▶ _WHAT IS BEING ASKED_
Retype every line of the data below, starting with the first and ending with the line that contains "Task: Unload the", but leave out the pictures.

DATA EXCERPT: Begin

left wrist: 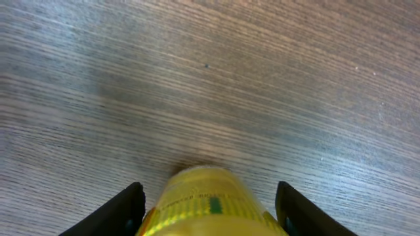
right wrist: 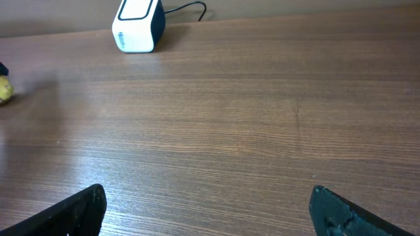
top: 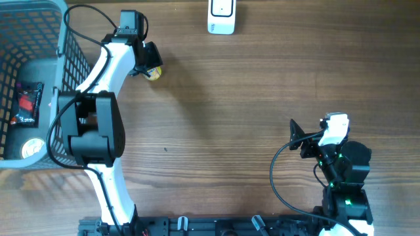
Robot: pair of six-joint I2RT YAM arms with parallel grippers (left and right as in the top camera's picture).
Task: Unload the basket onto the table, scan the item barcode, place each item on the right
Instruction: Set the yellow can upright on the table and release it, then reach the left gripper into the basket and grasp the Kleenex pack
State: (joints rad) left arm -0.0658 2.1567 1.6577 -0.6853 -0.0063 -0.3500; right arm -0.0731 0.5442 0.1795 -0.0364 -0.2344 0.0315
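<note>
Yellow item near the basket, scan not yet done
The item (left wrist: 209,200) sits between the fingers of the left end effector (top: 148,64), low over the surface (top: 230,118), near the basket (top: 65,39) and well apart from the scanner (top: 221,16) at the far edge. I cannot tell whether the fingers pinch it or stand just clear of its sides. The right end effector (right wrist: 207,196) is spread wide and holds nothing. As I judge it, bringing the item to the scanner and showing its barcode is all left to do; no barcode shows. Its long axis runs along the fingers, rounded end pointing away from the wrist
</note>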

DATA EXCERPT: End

▶ _ANSWER AREA_
left wrist: 
right wrist: 
top: 
Robot: pair of six-joint I2RT YAM arms with parallel grippers (left and right as in the top camera's picture).
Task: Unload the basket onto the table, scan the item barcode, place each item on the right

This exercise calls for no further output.